Mardi, sur Twitter, il a demandé: « Pourquoi l’IG, qui a passé [eight] ans avec l’administration Obama (a-t-elle fait un rapport sur l’échec de la débâcle de la grippe porcine H1N1 où 17000 personnes sont mortes ?), je veux parler aux amiraux, généraux, vice-présidents et autres responsables, avant de faire son rapport. Un autre faux dossier ! ”

L’officiel en question, Christi Grimm, est l’inspecteur général adjoint principal et travaille au service de santé depuis 1999, servant sous Bill Clinton, George W. Bush, Barack Obama et maintenant Trump.

Trump a régulièrement attaqué Obama pour sa gestion des questions de santé publique, y compris l’épidémie de H1N1, ou grippe porcine, en 2009. Le US Centers for Disease Control and Prevention dit qu’environ 12 500 Américains sont morts dans cet épisode.

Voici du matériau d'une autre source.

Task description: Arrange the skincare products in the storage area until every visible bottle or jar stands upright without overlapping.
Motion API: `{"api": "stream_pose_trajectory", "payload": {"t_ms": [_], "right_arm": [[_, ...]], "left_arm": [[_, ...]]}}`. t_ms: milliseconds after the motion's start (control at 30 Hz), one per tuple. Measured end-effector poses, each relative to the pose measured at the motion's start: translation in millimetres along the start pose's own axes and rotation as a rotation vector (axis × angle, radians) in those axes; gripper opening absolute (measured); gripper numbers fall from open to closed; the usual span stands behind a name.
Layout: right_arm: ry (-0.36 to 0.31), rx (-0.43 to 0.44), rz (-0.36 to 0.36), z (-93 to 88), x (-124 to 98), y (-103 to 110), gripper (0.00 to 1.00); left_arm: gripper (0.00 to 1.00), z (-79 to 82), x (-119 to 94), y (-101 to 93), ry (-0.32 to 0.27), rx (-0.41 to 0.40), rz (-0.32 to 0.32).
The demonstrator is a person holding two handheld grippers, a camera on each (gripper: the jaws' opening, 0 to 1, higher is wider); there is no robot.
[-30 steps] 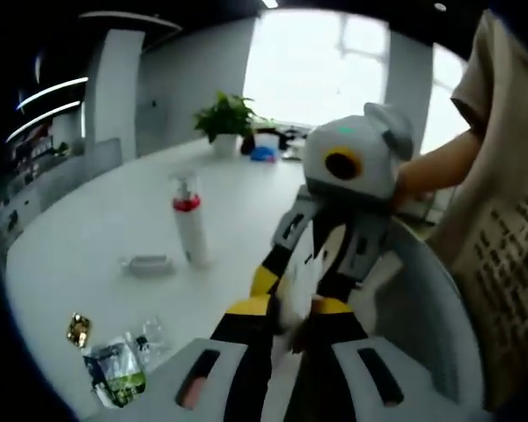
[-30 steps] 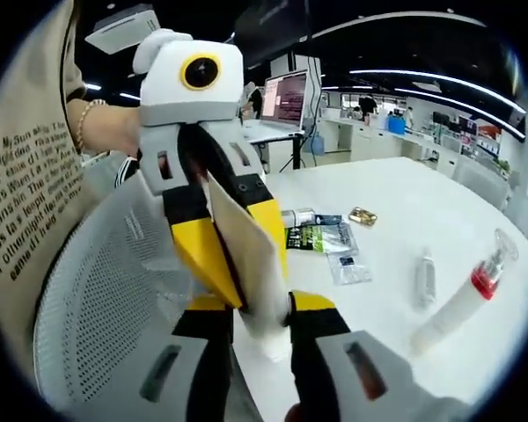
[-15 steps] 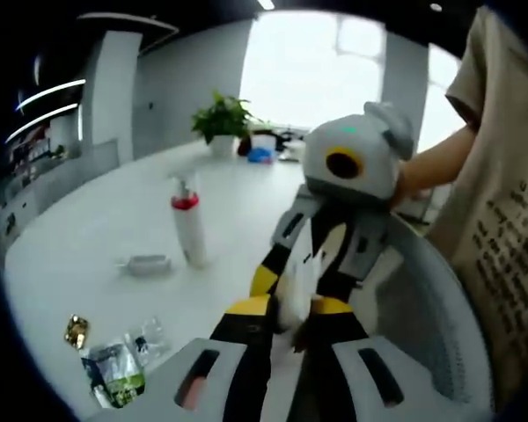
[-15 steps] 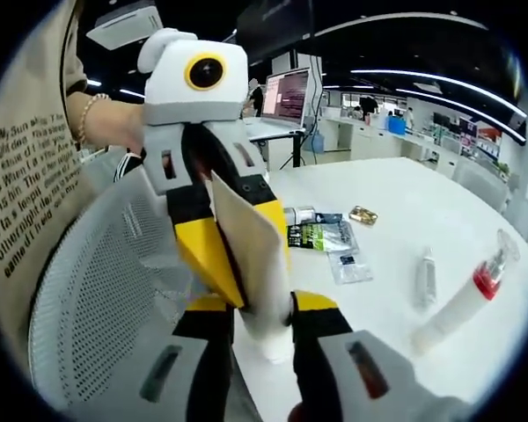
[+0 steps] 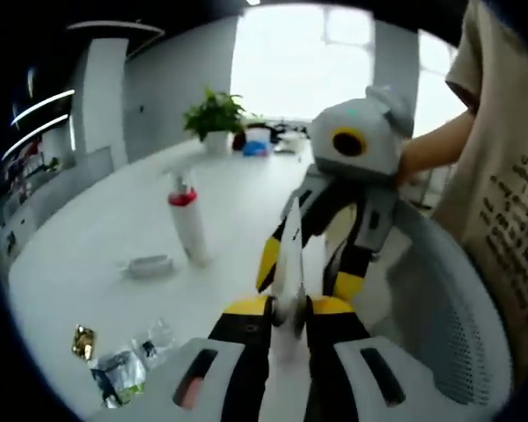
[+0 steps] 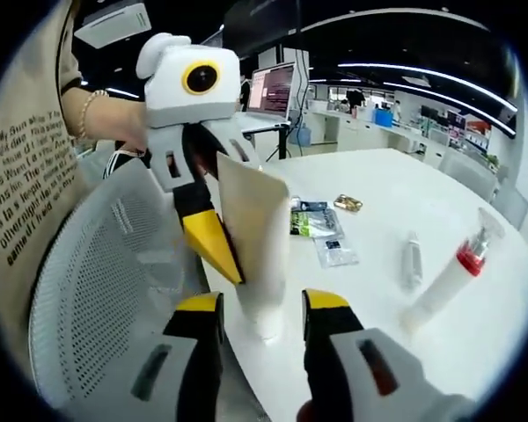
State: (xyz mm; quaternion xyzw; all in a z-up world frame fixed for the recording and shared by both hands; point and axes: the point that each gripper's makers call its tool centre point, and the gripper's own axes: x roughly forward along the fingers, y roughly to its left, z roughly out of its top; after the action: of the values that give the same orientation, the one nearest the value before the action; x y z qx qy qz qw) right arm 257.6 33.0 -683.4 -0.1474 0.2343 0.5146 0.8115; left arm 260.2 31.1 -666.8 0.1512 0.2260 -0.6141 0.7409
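Clamping the flat end of a white tube [image 5: 288,251] in the left gripper [image 5: 289,308], low in the middle of the left gripper view, jaws pressed tight on it. Hanging the tube's capped end between the spread jaws of the right gripper [image 6: 262,306], low centre in the right gripper view, with both tips standing released and clear of its sides. Holding all this over a white mesh chair [image 6: 88,290] at the lower left. Leaving a pump bottle [image 5: 187,224] with a red collar standing on the white table [image 5: 79,264] left of centre, a small tube [image 5: 148,264] lying just beside it, and sachets [image 5: 119,374] and a gold packet [image 5: 83,341] lying at the lower left.
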Motion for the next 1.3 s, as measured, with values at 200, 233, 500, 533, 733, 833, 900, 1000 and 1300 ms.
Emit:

La référence de Trump à un « faux dossier » fait écho à ses plaintes concernant le travail de recherche de l’opposition politique effectué par un ancien officier des services de renseignement britannique, Christopher Steele, et par la suite au cœur de l’enquête sur l’ingérence électorale russe et les liens entre Trump et Moscou.

Vendredi soir, Trump a licencié l’inspecteur général de la communauté du renseignement, Michael Atkinson, pour son rôle dans l’envoi au Congrès d’une plainte de dénonciateur concernant les approches de Trump en Ukraine, ce qui a conduit à la destitution du président.

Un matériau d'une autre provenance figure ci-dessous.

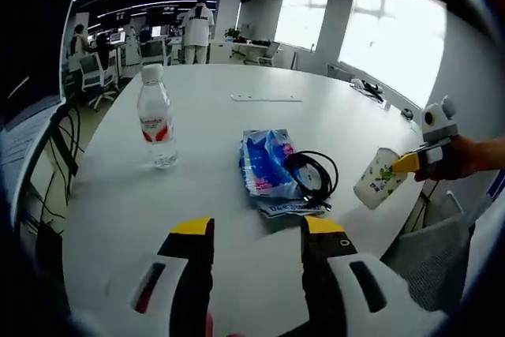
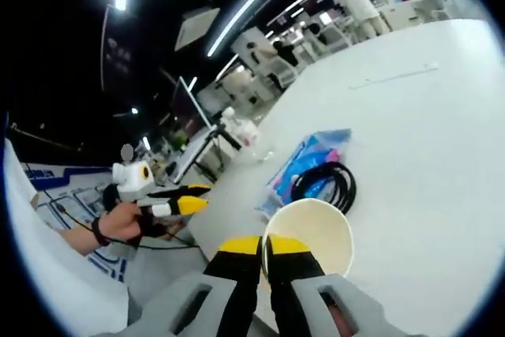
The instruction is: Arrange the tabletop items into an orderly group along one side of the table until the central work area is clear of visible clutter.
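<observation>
Ahead-left of the spread left fingers [image 1: 256, 230] stands a bottle [image 1: 156, 120]: rigid, fairly heavy, best gripped mid-body. Straight ahead lie a soft packet [image 1: 267, 165] and cable [image 1: 314, 175]. The right fingers [image 2: 264, 249] pinch a light, crushable cup [image 2: 309, 236] by its rim above the desk [image 2: 426, 116].

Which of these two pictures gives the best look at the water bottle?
The left gripper view: the water bottle stands upright on the white table, whole, with cap and red label clear. In the right gripper view it is a small, blurred shape at the table's far edge, beyond the blue packet.
</observation>
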The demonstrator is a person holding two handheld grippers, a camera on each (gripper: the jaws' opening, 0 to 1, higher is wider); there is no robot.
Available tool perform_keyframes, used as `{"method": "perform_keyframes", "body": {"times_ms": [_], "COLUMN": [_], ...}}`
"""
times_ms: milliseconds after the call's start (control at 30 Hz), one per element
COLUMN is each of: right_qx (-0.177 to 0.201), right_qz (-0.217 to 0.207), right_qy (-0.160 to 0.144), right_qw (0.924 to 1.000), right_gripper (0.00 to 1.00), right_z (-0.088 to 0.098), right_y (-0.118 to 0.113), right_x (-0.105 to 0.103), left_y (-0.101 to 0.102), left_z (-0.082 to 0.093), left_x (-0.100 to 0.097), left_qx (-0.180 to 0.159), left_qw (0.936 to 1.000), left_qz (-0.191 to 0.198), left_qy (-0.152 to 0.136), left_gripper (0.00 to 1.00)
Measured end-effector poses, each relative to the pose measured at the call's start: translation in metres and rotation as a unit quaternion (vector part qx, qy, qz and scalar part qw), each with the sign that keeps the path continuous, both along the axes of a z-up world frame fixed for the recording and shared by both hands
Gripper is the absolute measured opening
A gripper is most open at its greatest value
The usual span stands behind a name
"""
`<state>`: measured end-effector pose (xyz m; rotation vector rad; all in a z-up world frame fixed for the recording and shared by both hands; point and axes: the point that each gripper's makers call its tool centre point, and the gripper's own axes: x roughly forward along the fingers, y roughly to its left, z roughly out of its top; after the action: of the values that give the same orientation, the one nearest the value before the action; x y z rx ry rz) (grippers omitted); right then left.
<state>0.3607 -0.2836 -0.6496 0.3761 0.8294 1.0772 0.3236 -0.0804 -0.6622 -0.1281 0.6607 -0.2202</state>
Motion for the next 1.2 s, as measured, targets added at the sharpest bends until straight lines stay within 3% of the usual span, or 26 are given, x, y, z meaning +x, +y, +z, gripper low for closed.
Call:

Les mémos Navarro, rapportés pour la première fois par le New York Times et Axios, ont été rédigés par Navarro les 29 janvier et 23 février. Le premier mémo, composé le jour où Trump a mis en place un groupe de travail sur les coronavirus à la Maison-Blanche, a donné le pire scénario du virus tuant plus d’un demi-million d’Américains.

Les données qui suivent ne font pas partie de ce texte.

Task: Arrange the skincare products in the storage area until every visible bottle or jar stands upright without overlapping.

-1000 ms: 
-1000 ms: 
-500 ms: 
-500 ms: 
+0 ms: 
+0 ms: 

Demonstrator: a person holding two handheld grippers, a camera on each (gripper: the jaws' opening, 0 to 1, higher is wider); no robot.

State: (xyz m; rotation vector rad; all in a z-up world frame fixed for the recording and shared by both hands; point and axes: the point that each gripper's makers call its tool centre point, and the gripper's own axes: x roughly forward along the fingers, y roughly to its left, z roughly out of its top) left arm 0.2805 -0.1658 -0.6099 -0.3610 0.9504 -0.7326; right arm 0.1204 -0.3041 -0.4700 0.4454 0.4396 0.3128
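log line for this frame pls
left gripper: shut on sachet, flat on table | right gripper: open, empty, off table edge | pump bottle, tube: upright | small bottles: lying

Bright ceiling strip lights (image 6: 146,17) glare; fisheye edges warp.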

Selon le Times, il a déclaré: « Le manque de protection immunitaire ou d’un remède ou d’un vaccin existant laisserait les Américains sans défense dans le cas d’une épidémie de coronavirus à grande échelle sur le sol américain. Ce manque de protection augmente le risque que le coronavirus évolue en une pandémie à part entière, mettant en danger la vie de millions d’Américains. « 

La deuxième note de service est même allée plus loin, prévoyant qu’une pandémie de Covid-19, non maîtrisée, pourrait tuer 1,2 million d’Américains et infecter jusqu’à 100 millions de personnes.

Ce n’était pas la première fois que Trump et son équipe de la Maison Blanche étaient avertis que le virus avait le potentiel de dévaster les États-Unis et devait être traité rapidement et fermement.

Des scientifiques, des épidémiologistes et des experts des urgences sanitaires aux États-Unis et dans le monde ont transmis ce message clair dès le début de la crise, pour que Trump continue de minimiser l’ampleur de la menace qu’il a faussement comparée aux dangers de la grippe saisonnière.

Mais l’émergence des notes de service d’un tel haut responsable de la Maison Blanche rendra beaucoup plus difficile pour Trump de prétendre – comme il l’a fait à plusieurs reprises – que personne n’a pu prédire la gravité de la maladie.

Alors que la pandémie s’est propagée à travers le pays, le président a été critiqué de plus en plus pour avoir fait trop peu, trop tard dans la réponse, conduisant à des pénuries massives de tests de diagnostic, d’équipements de protection pour les agents de santé de première ligne et de ventilateurs pour les très malades.